The Independent Student Newspaper of St. John's University

The Torch

The Independent Student Newspaper of St. John's University

The Torch

The Independent Student Newspaper of St. John's University

The Torch

King’s Court

Let’s say you’re in college, and you’re offered one million dollars to leave. Would you do it?

That’s the problem faced by hundreds of NCAA athletes today, and it has become the center of much debate.

As a result, the term “student athlete” has become something of an oxymoron in many Division I basketball and Division IA football schools.

Although NBA players must now play one full year of collegiate ball before entering the draft, a player who knows they will be drafted after their first year can still meet the minimum academic requirements to play that entire year, knowing full well that millions of dollars are on the horizon.

This is no clearer than when Stephon Marbury, playing for Georgia Tech at the time, referred to the school as Georgia Tech University.

The actual name of the school is Georgia Institute of Technology.

This slip up by Marbury, who left college after one year to enter the NBA Draft, was an indication of his using Georgia Tech as a springboard to the NBA.

The problem lies in the NCAA’s standards for student athlete eligibility.

A high school student with a 2.5 GPA must only secure an SAT score of 820 or higher.

As the NCAA has a sliding scale for initial academic eligibility, a student with a low GPA of just 2.0 needs to score a mediocre 1010 on the SAT’s to be considered an academically-eligible athlete, according to the NCAA website.

Even while a player is meeting the minimum academic requirements, the possibility of rising professional salaries have athletes looking upward. Over the last 20 years, player salaries across the four major American sports have been increasing exponentially.

For example, former MLB pitcher Ron Darling pitched for 13 years until the early ’90s, averaging an ERA just under 4.0. Current pitcher Mike Hampton has been playing for just as long and has comparable stats, yet is earning a much larger yearly salary. In Hampton’s first 13 seasons, he has averaged just under $6.6 million per season, while Darling averaged
under $1.7 for his career.

Tiger Woods is perhaps the best example of how much money can be made in professional sports.

Last year Woods made $9.1 million off the PGA Tour, $54 million from endorsement deals, as well as millions of dollars in worldwide tournaments and entrance fees. It has been estimated by GolfWeek Magazine that if Woods keeps up his torrid winning percentage, $5 billion could be “on the short side” of his earnings by the end of his career.
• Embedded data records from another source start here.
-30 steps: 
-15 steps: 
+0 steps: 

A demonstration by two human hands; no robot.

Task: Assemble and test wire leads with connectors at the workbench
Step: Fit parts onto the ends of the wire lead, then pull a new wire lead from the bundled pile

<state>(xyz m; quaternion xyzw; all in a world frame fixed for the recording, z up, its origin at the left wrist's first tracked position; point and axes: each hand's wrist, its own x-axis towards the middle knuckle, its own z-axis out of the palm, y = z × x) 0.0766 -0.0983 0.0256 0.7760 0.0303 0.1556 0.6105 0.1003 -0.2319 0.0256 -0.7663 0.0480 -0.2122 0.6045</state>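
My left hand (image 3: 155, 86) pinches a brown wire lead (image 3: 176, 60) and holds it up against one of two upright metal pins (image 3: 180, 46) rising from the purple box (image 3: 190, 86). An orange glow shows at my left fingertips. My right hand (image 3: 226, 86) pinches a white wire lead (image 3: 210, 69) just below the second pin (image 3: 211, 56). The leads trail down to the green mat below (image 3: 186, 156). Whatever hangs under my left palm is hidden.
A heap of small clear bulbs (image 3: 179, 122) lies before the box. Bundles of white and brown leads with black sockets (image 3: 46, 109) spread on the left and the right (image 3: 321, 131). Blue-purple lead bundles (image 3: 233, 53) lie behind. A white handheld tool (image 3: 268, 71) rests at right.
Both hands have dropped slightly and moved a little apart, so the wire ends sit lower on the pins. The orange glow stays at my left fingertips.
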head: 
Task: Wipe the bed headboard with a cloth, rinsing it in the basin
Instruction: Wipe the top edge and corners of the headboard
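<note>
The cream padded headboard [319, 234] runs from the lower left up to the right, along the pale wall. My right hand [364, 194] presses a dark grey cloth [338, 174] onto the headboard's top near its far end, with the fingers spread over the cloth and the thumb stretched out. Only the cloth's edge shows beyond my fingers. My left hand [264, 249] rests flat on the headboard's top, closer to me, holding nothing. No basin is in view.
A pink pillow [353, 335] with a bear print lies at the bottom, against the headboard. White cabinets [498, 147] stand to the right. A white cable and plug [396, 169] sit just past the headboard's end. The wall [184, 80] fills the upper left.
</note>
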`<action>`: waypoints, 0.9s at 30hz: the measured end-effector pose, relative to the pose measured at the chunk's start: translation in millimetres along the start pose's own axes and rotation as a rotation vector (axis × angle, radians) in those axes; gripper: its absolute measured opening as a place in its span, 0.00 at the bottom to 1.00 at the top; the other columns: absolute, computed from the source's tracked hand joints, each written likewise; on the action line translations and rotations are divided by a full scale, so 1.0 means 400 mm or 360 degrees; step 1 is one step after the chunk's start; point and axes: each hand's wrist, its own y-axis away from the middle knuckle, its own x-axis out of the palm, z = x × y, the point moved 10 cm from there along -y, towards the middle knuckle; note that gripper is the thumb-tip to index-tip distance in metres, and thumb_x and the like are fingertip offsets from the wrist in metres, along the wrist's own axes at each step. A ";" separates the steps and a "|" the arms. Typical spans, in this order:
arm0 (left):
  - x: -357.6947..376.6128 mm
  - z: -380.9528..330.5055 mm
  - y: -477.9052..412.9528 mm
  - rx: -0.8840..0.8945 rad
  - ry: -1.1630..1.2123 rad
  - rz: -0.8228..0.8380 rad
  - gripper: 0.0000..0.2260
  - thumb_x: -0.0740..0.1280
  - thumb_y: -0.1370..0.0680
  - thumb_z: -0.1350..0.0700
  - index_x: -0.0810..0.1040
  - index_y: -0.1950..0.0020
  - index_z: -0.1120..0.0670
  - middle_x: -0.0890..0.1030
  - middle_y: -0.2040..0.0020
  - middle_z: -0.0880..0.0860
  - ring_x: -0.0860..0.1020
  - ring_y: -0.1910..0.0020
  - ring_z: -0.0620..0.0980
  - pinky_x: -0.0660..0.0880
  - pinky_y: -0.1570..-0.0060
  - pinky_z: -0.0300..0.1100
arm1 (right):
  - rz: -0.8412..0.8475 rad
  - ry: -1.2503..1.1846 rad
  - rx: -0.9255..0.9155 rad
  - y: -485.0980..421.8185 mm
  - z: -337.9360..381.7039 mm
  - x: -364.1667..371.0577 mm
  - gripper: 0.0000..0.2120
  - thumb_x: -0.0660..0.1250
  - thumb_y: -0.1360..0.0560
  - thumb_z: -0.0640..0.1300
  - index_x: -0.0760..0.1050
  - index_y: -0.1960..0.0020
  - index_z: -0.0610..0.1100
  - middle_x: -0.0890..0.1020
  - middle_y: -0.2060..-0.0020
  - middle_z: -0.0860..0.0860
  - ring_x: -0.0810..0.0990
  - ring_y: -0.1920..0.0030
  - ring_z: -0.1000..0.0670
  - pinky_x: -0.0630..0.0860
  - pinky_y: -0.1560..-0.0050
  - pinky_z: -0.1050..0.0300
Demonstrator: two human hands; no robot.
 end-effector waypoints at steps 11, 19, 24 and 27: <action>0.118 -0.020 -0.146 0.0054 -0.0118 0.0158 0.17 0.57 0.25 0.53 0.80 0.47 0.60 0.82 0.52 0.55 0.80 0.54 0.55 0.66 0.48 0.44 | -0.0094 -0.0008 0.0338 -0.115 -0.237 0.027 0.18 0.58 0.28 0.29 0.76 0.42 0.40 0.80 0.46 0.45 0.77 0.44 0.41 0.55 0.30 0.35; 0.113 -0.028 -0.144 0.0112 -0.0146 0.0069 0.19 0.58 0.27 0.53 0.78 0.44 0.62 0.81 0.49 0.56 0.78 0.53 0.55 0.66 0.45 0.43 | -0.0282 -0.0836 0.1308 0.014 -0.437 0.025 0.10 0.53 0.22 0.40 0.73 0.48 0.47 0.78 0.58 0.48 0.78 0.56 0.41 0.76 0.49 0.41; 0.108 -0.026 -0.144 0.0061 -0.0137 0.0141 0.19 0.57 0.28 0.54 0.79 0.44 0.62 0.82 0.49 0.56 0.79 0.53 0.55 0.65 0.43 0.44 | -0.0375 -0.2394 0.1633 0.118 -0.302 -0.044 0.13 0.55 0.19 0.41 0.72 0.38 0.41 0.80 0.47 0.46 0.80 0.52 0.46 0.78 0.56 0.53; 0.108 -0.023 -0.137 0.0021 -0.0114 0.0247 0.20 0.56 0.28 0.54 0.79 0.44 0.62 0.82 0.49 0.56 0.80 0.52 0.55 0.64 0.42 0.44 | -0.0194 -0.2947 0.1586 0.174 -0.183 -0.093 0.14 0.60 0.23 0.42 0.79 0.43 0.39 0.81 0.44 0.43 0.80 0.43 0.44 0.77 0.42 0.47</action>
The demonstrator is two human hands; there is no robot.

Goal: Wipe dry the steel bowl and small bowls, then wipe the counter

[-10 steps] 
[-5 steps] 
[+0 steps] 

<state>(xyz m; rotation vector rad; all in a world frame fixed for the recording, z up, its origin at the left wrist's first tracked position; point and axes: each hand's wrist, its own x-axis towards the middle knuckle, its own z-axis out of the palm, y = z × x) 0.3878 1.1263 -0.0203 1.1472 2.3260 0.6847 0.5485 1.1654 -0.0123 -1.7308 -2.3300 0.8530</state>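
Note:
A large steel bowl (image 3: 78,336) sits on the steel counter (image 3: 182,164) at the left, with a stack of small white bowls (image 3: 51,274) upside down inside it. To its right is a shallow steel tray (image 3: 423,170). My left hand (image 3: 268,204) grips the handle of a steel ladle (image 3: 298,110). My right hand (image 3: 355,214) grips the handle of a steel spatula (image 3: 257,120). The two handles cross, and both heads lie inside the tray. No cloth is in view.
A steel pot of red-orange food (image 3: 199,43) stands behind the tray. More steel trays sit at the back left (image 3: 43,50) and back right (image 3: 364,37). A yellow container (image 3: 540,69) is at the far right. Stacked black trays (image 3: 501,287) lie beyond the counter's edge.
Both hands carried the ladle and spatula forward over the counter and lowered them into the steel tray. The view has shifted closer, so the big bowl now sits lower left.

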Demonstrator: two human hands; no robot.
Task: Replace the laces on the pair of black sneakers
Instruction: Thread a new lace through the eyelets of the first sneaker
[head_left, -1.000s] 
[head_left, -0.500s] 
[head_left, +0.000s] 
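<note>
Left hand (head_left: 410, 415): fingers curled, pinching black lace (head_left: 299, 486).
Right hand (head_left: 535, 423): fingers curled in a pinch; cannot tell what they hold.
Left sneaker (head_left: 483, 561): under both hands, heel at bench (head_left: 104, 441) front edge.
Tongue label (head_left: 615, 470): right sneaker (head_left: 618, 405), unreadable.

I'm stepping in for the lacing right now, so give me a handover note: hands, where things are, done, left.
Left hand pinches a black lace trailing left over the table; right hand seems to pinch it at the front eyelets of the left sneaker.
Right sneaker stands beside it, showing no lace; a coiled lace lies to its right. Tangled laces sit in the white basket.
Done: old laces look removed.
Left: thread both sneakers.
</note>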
Even Woods’ stay in college was short lived, as he left Stanford University after only a few years.

The fact is that with money on the horizon, many talented collegiate athletes choose to take the easy road academically. Unfortunately, many don’t realize the difficulty inherent in making it to the top level of athletics in their respective sports, or the risk of injury while playing on the college level.
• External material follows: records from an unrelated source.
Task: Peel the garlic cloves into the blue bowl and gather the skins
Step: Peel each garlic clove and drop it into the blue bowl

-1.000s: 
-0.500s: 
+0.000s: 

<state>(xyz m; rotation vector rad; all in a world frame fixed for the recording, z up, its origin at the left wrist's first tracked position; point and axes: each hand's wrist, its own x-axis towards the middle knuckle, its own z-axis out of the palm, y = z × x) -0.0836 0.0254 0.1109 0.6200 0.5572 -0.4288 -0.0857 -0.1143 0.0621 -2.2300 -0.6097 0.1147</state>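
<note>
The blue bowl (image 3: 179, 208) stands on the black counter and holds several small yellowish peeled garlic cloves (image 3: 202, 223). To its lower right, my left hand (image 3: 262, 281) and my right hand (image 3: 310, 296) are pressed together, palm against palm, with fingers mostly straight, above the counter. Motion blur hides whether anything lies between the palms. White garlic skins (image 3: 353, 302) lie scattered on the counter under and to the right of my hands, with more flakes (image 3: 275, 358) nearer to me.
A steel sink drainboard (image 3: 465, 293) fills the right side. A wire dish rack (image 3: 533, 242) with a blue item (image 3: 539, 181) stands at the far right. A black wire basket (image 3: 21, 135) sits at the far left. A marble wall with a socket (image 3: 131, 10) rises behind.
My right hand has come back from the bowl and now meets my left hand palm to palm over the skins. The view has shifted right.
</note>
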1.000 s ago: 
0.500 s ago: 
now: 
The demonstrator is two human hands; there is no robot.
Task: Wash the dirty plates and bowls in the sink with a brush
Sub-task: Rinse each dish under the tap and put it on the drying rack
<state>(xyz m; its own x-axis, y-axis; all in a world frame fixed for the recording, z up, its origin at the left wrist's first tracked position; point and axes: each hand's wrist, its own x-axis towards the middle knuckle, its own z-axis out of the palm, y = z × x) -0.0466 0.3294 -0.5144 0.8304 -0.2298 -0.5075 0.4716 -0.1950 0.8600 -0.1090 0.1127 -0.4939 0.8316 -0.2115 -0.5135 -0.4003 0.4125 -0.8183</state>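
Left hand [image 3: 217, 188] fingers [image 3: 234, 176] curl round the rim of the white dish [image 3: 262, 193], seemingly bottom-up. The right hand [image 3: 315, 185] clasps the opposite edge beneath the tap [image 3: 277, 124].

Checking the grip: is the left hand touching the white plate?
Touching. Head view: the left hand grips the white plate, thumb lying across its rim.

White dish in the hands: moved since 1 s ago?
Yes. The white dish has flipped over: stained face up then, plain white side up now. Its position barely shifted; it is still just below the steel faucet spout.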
In 2005 the NCAA released its first report of graduation rates of Division I athletes, measuring data from classes entering college from 1995-98.

Men’s basketball fared far worse than football and baseball, whose graduation rates were at 64 and 65 percent, respectively.
Division I basketball schools graduated just 58 percent of its athletes.

Of the more than 5,200 student athletes playing Division I basketball, it is certain that all 42 percent that did not graduate are not part of the NBA, which employs around only 400 players.

The NCAA must make academic eligibility tougher on students. It is the only way to prepare students for life should their dream of playing professionally fall through, and to prepare the lucky few who do make it big for life after their careers are over.